With the line that contains "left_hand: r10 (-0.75" as the final line, return every line from the start of the data below exactly.
▬▬▬▬▬▬
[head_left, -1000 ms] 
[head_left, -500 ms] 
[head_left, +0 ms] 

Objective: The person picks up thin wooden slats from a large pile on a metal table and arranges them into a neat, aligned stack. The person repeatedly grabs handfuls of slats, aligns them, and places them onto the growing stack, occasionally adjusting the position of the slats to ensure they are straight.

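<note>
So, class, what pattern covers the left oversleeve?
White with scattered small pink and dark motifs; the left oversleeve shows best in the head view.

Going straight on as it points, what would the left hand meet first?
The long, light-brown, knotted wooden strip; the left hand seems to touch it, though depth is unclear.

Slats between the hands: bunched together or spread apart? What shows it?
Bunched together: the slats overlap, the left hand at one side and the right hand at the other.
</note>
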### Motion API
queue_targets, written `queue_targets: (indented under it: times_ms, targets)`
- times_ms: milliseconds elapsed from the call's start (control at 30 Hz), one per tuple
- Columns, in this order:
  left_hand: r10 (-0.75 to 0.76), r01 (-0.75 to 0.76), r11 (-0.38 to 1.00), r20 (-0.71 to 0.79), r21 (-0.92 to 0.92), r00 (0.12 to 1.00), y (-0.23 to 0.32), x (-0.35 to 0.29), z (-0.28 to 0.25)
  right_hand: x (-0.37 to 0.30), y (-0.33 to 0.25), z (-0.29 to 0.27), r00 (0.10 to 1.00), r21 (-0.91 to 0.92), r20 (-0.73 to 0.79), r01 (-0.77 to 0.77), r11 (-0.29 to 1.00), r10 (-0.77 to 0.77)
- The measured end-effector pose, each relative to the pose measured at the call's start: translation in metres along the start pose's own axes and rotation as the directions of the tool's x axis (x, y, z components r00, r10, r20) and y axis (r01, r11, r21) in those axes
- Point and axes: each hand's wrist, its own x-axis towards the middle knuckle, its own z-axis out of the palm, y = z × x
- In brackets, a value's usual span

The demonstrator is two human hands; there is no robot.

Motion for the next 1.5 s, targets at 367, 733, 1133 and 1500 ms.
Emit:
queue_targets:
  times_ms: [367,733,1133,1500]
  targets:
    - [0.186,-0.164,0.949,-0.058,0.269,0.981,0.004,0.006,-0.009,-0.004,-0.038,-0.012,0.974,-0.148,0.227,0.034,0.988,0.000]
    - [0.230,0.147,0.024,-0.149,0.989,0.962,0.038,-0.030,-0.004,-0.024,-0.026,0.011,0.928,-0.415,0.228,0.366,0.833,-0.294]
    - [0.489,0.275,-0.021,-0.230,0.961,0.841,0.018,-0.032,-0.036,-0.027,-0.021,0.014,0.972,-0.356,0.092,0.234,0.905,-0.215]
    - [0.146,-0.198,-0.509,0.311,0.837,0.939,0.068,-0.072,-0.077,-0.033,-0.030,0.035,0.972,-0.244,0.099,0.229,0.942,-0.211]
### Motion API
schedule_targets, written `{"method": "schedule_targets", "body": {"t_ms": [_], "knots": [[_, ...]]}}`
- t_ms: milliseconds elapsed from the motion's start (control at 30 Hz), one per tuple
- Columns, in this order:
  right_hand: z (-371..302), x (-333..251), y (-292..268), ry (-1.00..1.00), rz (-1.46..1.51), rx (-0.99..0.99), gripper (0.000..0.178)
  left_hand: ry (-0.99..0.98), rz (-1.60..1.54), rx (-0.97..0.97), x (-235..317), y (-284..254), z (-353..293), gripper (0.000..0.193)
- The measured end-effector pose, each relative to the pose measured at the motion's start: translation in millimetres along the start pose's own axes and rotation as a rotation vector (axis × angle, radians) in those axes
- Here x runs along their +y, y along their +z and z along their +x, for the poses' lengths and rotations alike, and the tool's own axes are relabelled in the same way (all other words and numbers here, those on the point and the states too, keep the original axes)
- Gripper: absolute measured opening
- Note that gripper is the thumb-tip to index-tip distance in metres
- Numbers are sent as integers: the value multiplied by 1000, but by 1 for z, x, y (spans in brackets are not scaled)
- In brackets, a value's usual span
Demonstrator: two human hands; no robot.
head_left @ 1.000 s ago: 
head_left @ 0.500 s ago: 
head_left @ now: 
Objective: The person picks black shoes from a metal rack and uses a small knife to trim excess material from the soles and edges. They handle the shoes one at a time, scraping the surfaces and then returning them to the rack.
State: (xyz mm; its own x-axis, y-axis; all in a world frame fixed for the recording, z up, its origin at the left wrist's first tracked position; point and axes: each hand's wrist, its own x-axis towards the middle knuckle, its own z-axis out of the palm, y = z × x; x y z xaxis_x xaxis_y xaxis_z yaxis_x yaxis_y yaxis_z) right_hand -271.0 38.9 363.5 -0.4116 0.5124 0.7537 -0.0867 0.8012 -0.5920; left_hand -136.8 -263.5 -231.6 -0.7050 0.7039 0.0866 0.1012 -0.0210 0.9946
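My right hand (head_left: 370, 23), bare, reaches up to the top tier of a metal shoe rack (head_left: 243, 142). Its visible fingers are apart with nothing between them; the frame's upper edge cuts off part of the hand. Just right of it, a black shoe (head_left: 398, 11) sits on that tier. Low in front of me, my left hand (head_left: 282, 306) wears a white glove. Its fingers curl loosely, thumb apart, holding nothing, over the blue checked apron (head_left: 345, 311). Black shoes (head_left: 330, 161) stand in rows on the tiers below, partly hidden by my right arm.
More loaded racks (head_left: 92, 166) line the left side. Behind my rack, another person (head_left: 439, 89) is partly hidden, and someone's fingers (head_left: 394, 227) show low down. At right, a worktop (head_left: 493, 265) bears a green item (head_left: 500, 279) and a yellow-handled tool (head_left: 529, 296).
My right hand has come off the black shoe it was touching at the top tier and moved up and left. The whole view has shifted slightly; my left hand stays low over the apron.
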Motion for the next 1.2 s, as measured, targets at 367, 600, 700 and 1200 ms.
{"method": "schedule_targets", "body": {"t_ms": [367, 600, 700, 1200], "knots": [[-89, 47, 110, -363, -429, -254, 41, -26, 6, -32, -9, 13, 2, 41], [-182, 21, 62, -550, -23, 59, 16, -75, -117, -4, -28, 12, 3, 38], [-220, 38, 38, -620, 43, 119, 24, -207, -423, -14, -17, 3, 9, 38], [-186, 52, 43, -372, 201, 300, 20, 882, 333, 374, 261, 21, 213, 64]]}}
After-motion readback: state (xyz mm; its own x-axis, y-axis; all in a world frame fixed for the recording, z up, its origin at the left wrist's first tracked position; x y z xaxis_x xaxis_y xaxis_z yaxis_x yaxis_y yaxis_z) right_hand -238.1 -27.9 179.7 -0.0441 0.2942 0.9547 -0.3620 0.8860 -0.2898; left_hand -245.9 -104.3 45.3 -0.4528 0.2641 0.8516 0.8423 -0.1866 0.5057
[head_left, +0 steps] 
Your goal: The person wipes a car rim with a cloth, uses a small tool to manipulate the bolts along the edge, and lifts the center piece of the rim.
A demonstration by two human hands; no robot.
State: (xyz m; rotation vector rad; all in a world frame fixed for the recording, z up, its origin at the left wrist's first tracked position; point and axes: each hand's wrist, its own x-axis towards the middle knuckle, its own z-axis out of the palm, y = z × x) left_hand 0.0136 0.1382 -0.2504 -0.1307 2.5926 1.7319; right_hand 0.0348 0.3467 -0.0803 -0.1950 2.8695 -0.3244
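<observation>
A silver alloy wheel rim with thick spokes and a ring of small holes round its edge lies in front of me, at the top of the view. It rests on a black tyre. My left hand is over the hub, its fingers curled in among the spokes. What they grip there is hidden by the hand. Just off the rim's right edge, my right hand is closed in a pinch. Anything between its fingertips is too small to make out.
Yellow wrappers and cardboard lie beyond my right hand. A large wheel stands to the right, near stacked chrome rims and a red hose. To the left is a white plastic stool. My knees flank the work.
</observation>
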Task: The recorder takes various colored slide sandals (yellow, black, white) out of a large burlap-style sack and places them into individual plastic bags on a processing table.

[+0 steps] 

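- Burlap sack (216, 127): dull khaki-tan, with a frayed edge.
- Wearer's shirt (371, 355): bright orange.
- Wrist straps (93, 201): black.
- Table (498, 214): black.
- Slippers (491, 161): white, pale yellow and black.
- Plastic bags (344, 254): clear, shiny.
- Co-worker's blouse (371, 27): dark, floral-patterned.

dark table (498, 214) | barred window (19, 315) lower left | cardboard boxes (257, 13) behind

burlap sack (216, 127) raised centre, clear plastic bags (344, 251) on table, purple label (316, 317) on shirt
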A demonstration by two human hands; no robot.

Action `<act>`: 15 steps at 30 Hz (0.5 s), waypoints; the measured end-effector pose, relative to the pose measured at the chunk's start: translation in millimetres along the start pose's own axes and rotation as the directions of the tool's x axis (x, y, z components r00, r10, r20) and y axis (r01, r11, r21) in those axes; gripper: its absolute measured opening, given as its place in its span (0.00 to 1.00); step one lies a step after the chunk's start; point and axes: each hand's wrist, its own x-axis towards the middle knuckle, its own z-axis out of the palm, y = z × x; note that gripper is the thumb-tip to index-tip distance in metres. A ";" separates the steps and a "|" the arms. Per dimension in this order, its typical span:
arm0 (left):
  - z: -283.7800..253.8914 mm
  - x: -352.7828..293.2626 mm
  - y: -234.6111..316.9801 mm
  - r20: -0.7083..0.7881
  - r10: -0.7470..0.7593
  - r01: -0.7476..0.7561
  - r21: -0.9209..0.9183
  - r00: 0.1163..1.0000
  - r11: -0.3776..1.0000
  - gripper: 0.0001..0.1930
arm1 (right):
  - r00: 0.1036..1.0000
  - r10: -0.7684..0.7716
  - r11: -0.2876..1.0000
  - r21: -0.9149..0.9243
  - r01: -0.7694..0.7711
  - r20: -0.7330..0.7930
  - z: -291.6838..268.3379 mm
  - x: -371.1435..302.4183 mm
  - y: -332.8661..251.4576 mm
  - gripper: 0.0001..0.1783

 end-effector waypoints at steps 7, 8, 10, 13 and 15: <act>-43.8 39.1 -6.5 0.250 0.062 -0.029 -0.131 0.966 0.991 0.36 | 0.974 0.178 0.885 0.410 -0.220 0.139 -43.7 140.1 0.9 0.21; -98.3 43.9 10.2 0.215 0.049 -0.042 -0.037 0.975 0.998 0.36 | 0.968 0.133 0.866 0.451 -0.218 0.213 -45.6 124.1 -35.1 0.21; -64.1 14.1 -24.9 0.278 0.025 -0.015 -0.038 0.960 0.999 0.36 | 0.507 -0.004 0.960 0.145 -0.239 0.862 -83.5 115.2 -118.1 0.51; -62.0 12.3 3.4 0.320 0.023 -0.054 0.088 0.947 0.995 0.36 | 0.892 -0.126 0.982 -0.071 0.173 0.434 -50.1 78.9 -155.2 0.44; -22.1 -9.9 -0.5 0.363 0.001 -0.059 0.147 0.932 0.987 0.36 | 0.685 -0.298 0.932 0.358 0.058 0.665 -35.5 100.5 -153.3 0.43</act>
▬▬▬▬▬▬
Reply to the exercise:
[head_left, -1000 ms] 
[head_left, -500 ms] 
[head_left, +0 ms] 

Objective: The person picks up thin wooden slats from a large pile on a metal table and arranges them into a neat, aligned stack. The person repeatedly grabs handfuls of slats, aligns them, and places them onto the growing stack, occasionally adjusting the position of the slats to ensure they are straight.

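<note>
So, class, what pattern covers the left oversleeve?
White with scattered small pink and dark motifs; the left oversleeve shows best in the head view.

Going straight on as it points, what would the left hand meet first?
The long, light-brown, knotted wooden strip; the left hand seems to touch it, though depth is unclear.

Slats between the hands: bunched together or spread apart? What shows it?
Bunched together: the slats overlap, the left hand at one side and the right hand at the other.
</note>
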### Motion API
queue_targets, written `queue_targets: (indented under it: times_ms, targets)`
- times_ms: milliseconds elapsed from the call's start (control at 30 Hz), one per tuple
- Columns, in this order:
  left_hand: r10 (-0.75 to 0.76), r01 (-0.75 to 0.76), r11 (-0.38 to 1.00), r20 (-0.71 to 0.79), r21 (-0.92 to 0.92), r00 (0.12 to 1.00), y (-0.23 to 0.32), x (-0.35 to 0.29), z (-0.28 to 0.25)

No further output is needed for the exercise.